Plaintiffs contemptuously responded to the Court's order by completely revising their allegations to produce a Second Amended Complaint that, despite the Court's dismissal from the First Amended Complaint of three claims in their entirety and more than seventeen defendants, is now longer than the First Amended Complaint. Plaintiffs provide little additional factual support for their allegations, but greatly expand rhetoric addressing the nature and role of Wicca and expounding on their subjective belief that Wiccan inmates receive fewer opportunities for religious expression than inmates of other religions.

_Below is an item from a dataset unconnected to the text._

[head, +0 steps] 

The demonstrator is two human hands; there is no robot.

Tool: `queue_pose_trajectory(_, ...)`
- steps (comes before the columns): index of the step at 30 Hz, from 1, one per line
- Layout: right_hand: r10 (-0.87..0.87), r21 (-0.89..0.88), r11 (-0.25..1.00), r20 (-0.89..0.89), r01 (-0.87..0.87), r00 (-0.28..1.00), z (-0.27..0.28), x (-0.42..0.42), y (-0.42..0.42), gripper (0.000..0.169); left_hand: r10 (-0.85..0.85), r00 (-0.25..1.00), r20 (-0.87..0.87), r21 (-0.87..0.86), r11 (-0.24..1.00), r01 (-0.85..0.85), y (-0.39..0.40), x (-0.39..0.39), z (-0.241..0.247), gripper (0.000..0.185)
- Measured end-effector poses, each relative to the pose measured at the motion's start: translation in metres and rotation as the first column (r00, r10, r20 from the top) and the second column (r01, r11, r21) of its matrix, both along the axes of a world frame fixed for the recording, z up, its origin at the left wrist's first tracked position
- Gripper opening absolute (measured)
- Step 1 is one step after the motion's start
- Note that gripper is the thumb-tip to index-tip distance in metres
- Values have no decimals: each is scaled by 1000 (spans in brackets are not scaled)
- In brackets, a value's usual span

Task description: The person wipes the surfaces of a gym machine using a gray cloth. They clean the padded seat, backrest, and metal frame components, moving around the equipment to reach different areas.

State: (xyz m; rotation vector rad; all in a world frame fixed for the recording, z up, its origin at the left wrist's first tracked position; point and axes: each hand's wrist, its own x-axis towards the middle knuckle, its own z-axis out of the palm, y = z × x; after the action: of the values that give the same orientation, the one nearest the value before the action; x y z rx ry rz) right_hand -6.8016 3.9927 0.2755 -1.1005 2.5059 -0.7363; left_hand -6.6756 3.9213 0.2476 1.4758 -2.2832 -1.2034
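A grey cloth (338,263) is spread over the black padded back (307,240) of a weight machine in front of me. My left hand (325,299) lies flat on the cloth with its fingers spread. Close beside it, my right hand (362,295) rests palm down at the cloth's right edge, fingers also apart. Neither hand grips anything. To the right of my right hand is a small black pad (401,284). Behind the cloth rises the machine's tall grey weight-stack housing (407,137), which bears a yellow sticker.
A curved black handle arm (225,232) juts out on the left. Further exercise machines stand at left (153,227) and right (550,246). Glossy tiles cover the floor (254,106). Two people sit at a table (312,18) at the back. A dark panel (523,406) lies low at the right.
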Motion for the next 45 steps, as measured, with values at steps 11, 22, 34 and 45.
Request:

Despite the Court's order that Plaintiffs name a single cognizable defendant to count one, Plaintiffs name four, two of whom, Mary Lattimore and Barry Smith, were previously dismissed as being neither in a position to have promulgated the rule, in a position to respond to an injunction to amend the rule, nor in a position to be otherwise tied to Plaintiffs' Establishment Clause allegations. Despite the Court's designation of CDCR as the appropriate defendant to answer Plaintiffs' allegation in claim five, Plaintiffs omit CDCR as a defendant in the Second Amended Complaint, now naming Lattimore, Smith, Cates, and Schwarzenegger as Defendants in claim 5.

Conclusion and Order

In preparing their Second Amended Complaint, Plaintiffs contemptuously ignored the Court's order permitting them to do no more than name an appropriate defendant to render claim one cognizable. Accordingly, the Court hereby strikes Plaintiffs' Second Amended Complaint in its entirety.

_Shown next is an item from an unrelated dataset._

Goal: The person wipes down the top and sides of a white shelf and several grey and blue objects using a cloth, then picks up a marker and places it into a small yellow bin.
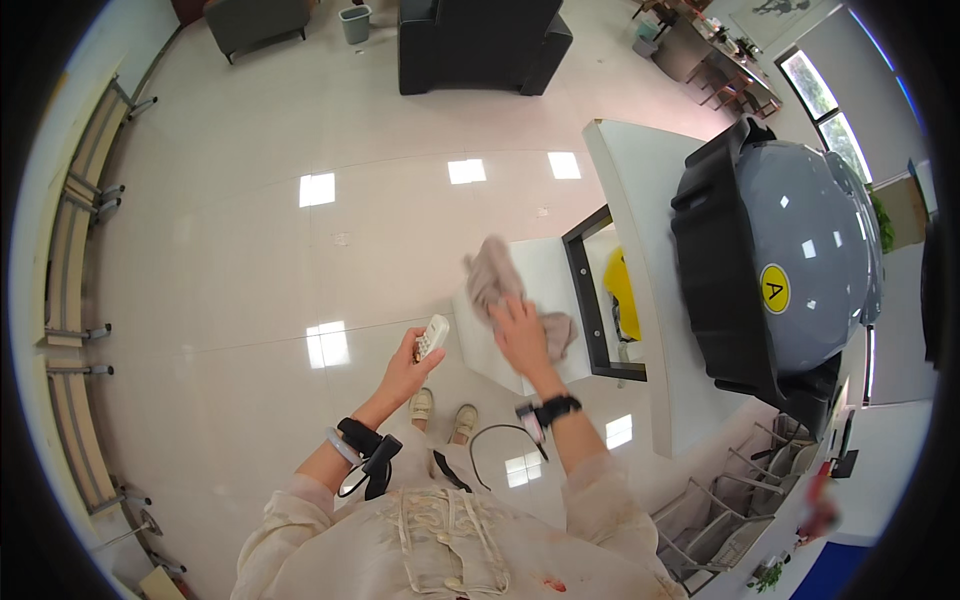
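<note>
A white remote control (432, 337) with buttons is gripped in my left hand (409, 369), which is raised over the floor. My right hand (523, 339) lies on a crumpled greyish-pink cloth (495, 279); part of the cloth hangs out on the hand's other side. Whether my right fingers pinch the cloth or only press on it cannot be told. Below the cloth is a white panel surface (475, 337) of the cabinet or stand. Both wrists wear black straps with small devices and cables.
At right, a large grey rounded machine (810, 255) with a black base stands on a white top (652, 300). A yellow object (621, 296) shows inside a black-framed opening. A black armchair (480, 45) and a grey bin (355, 25) are ahead; folded tables (79, 247) line the left wall.
</note>
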Available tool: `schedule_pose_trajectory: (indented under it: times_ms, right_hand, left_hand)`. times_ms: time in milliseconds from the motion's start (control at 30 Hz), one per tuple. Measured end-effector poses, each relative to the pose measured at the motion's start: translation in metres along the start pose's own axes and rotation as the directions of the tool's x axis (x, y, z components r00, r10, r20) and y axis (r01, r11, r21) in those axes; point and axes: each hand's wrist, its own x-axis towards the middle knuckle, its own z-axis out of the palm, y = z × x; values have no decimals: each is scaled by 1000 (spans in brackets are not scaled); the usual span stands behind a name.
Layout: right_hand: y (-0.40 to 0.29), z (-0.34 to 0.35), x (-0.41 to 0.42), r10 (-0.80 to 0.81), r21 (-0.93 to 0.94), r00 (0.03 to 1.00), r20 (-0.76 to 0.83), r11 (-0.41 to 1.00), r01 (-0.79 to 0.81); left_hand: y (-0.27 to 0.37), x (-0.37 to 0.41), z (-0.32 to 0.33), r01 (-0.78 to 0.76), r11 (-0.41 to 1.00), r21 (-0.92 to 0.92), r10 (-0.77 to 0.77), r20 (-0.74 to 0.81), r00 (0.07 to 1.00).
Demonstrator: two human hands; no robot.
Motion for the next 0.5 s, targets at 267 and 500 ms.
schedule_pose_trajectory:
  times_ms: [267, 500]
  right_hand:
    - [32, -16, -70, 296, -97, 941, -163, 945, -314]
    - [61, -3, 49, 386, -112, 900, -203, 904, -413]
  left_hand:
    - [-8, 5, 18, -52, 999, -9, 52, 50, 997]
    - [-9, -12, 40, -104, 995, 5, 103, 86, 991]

Out of an abundance of caution, the Court grants Plaintiffs leave to amend a Third Amended Complaint in compliance with the provisions of the Findings and Recommendations adopted by this Court on June 11, 2010 (Docs. 72 and 77). Should Plaintiffs elect to so amend their complaint, the Third Amended Complaint shall be filed with the Clerk of Court no later than March 4, 2011. No extensions to this date shall be granted. In the event that Plaintiff shall fail to file a Third Amended Complaint on or before March 4, 2011, this case shall be dismissed with prejudice.

As discussed supra, the provisions of the Findings and Recommendations adopted by this Court permitted only the amendment of count one to designate a single defendant capable of responding to an injunction. Naming of an appropriate defendant in count one shall be deemed to include such supplemental pleadings as may be necessary to identify the defendant and tie the defendant to Plaintiff's Establishment Clause claims, as set forth in claim one.

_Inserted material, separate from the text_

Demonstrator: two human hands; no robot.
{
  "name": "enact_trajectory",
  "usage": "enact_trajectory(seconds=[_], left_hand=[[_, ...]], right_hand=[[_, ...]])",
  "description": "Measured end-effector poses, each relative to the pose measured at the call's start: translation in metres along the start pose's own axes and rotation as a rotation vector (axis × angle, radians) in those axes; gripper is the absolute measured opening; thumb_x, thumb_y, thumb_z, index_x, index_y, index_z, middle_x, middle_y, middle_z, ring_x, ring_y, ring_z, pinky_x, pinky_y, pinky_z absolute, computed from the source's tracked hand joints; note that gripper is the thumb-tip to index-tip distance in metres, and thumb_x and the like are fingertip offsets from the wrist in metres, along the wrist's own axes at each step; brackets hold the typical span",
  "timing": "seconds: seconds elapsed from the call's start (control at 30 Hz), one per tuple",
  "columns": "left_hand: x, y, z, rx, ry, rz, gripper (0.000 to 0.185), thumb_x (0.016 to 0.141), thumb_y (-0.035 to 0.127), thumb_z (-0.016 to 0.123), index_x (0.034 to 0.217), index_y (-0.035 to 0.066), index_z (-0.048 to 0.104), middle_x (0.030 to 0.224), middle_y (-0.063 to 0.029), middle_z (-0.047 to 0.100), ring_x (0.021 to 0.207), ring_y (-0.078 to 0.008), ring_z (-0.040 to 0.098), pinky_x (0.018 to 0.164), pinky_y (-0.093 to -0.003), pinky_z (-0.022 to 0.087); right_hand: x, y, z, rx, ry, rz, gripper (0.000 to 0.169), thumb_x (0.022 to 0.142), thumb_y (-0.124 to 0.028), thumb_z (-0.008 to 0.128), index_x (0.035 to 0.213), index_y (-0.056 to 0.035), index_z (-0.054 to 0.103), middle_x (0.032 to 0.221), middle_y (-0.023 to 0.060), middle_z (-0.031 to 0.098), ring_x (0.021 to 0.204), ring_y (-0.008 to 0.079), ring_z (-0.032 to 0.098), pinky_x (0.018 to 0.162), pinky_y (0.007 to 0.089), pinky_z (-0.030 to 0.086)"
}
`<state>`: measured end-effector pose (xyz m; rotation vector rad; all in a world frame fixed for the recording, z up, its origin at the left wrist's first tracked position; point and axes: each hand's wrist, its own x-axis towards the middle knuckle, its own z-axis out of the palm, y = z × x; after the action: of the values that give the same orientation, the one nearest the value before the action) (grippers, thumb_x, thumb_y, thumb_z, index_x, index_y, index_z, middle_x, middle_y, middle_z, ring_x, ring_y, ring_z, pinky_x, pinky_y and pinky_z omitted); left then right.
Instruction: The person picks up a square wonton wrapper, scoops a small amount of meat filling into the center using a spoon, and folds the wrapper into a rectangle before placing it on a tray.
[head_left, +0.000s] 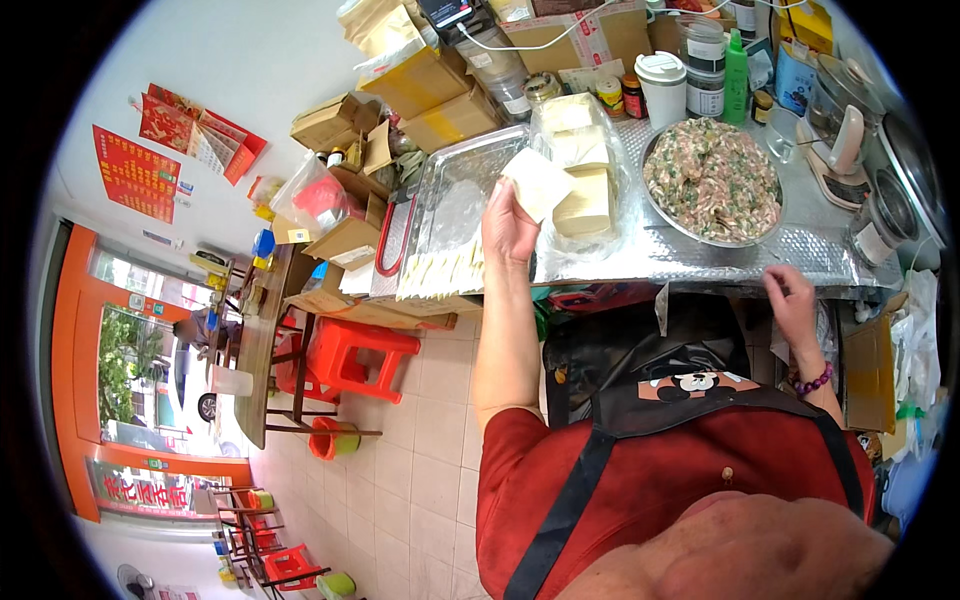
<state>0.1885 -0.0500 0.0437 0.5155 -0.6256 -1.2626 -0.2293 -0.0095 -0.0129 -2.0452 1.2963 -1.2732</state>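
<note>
My left hand (511, 229) holds a few pale square dough wrappers (537, 182) over the right side of a metal tray (472, 154). Along the tray's near edge sits a row of folded, filled wrappers (441, 271). Stacks of wrappers (582, 204) lie in a clear plastic bag just right of that hand. To their right, a large metal bowl (777, 214) is heaped with minced meat filling (712, 176) flecked with green. My right hand (792, 301) is at the table's front edge, below the bowl, fingers curled; whether something small is in them is unclear.
A foil-covered tabletop (675, 260) spans the work area. Behind stand cardboard boxes (450, 116), a white lidded cup (661, 90), jars (703, 94) and a green bottle (736, 81). A kitchen scale (840, 180) is at right. Red stools (360, 352) and a wooden table (264, 352) stand left; a person sits beyond.
</note>
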Motion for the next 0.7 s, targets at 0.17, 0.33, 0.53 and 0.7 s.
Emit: enact_trajectory(seconds=[0.17, 0.33, 0.53, 0.7], left_hand=[[-0.024, -0.033, 0.017, -0.447, 0.048, -0.057, 0.04, 0.094, 0.026, 0.044, 0.128, 0.004, 0.043, 0.129, -0.013, 0.049, 0.117, -0.0277, 0.049, 0.099, -0.0445, 0.039], [-0.061, -0.083, 0.052, -0.241, 0.191, -0.329, 0.039, 0.094, 0.026, 0.044, 0.127, 0.004, 0.044, 0.125, -0.0121, 0.052, 0.116, -0.0275, 0.05, 0.099, -0.0457, 0.039], [-0.091, -0.124, 0.061, -0.252, 0.176, -0.5, 0.04, 0.097, 0.026, 0.034, 0.129, 0.002, 0.039, 0.128, -0.0136, 0.048, 0.119, -0.0286, 0.047, 0.101, -0.0463, 0.037], [-0.095, -0.139, 0.064, -0.304, 0.272, -0.502, 0.043, 0.099, 0.031, 0.026, 0.13, 0.003, 0.037, 0.131, -0.0119, 0.046, 0.12, -0.0283, 0.045, 0.102, -0.0447, 0.036]], right_hand=[[0.018, -0.009, -0.002, 0.236, 0.126, 0.116, 0.021, 0.079, -0.001, 0.062, 0.099, 0.0002, 0.059, 0.083, 0.0039, 0.061, 0.074, 0.0109, 0.053, 0.07, 0.0245, 0.044], [0.032, -0.028, 0.008, 0.216, -0.056, -0.068, 0.022, 0.077, 0.002, 0.063, 0.099, 0.0, 0.059, 0.082, 0.0048, 0.059, 0.073, 0.0119, 0.053, 0.068, 0.0244, 0.043], [0.051, -0.046, 0.01, 0.012, -0.103, -0.279, 0.011, 0.08, 0.0, 0.06, 0.091, 0.0021, 0.059, 0.081, 0.0113, 0.058, 0.073, 0.0235, 0.055, 0.067, 0.0305, 0.043], [0.063, -0.05, 0.002, -0.155, -0.155, -0.433, 0.01, 0.08, -0.001, 0.059, 0.09, 0.0015, 0.06, 0.084, 0.0138, 0.058, 0.077, 0.0303, 0.055, 0.069, 0.0346, 0.044]])
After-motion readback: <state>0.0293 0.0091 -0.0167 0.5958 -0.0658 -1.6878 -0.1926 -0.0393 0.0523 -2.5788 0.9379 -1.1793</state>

"Prolix, confusing complaints . . . impose unfair burdens on litigants and judges." McHenry v. Renne, 84 F.3d 1172, 1179 (9th Cir. 1996). In preparing the Third Amended Complaint, Plaintiffs are directed to excise any rhetoric or embellishment not pleaded as fact supporting the claims that remain in the Third Amended Complaint (i.e., claims one and five of the First Amended Complaint). The Third Amended Complaint should comply with F.R.Civ.P. 8(b)'s requirement to state "a short and plain statement of the claim," and F.R.Civ.P. 8(d)(1)'s requirement that "[e]ach allegation be simple, concise, and direct." See also McHenry, 84 F.3d at 1180 ("Something labeled a complaint but written more as a press release, prolix in evidentiary detail, yet without simplicity, conciseness, and clarity as to whom plaintiffs are suing for what wrongs, fails to perform the essential functions of a complaint."). Any attempt to amend count five, to replead or purse any claims previously dismissed with prejudice, or to urther bloat the Third Amended Complaint with rhetoric lacking evidentiary value will result in dismissal of the case with prejudice.

In sum, if Plaintiffs file a complaint which fails to comply with this order, prior orders and federal pleading requirements, this Court will dismiss this action with prejudice.